- [PROMPT] Write out each line from the data below that includes the word "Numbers".

- [PROVIDED MATERIAL]
=-=-=-=-=
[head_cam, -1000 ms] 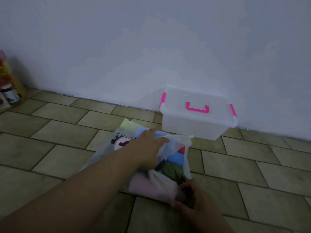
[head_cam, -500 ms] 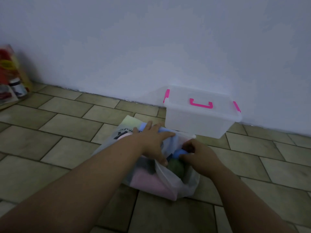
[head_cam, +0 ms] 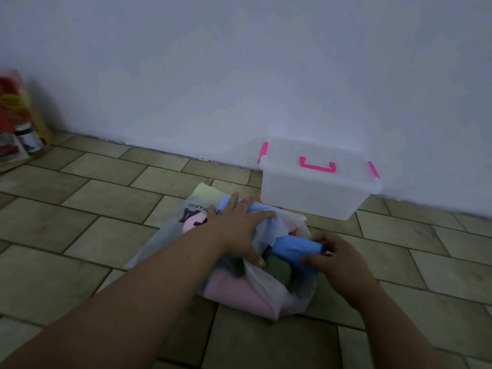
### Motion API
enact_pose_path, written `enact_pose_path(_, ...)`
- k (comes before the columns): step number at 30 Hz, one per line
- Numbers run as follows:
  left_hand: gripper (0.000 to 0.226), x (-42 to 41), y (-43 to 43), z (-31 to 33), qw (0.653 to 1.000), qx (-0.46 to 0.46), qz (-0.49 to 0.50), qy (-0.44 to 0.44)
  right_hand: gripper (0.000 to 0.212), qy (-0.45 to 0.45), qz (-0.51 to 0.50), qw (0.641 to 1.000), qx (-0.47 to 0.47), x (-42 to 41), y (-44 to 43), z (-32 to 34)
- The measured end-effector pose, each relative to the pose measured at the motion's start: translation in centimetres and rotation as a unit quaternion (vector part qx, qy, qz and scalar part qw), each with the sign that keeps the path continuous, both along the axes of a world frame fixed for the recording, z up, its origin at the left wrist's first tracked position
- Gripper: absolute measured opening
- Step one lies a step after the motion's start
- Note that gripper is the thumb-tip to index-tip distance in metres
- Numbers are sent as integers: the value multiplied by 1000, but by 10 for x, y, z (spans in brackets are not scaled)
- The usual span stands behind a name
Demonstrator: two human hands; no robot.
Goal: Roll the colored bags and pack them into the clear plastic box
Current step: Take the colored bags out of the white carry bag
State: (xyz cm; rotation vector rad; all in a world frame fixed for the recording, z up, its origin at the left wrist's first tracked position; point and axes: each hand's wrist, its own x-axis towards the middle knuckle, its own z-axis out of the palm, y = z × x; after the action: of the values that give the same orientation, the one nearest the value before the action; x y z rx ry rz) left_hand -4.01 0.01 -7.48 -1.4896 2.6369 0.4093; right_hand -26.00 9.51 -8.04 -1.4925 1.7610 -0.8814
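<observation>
A translucent white carrier bag [head_cam: 269,288] lies on the tiled floor, stuffed with colored bags: a pink one [head_cam: 234,291], a green one [head_cam: 278,269] and a blue one [head_cam: 291,247] show at its mouth. My left hand [head_cam: 237,227] presses flat on top of the carrier bag, thumb hooked at its opening. My right hand [head_cam: 338,258] grips the blue bag at the opening. The clear plastic box [head_cam: 314,193] with pink handle and clips stands closed just behind, against the wall.
A white wall [head_cam: 239,75] runs along the back. At the far left stand a jar [head_cam: 28,139] and colorful packaged items [head_cam: 13,102] on the floor. Olive floor tiles [head_cam: 93,235] surround the bag.
My right hand moved from the bag's near edge into its opening and took hold of the blue bag, drawing it outward. The left hand stays pressed on top.
</observation>
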Motion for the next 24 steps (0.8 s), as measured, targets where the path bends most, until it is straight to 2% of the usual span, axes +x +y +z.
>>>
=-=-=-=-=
- [TASK ANSWER]
- Numbers run as follows:
- Numbers are sent as integers: the value multiplied by 1000, but by 10 for x, y, z (spans in brackets are not scaled)

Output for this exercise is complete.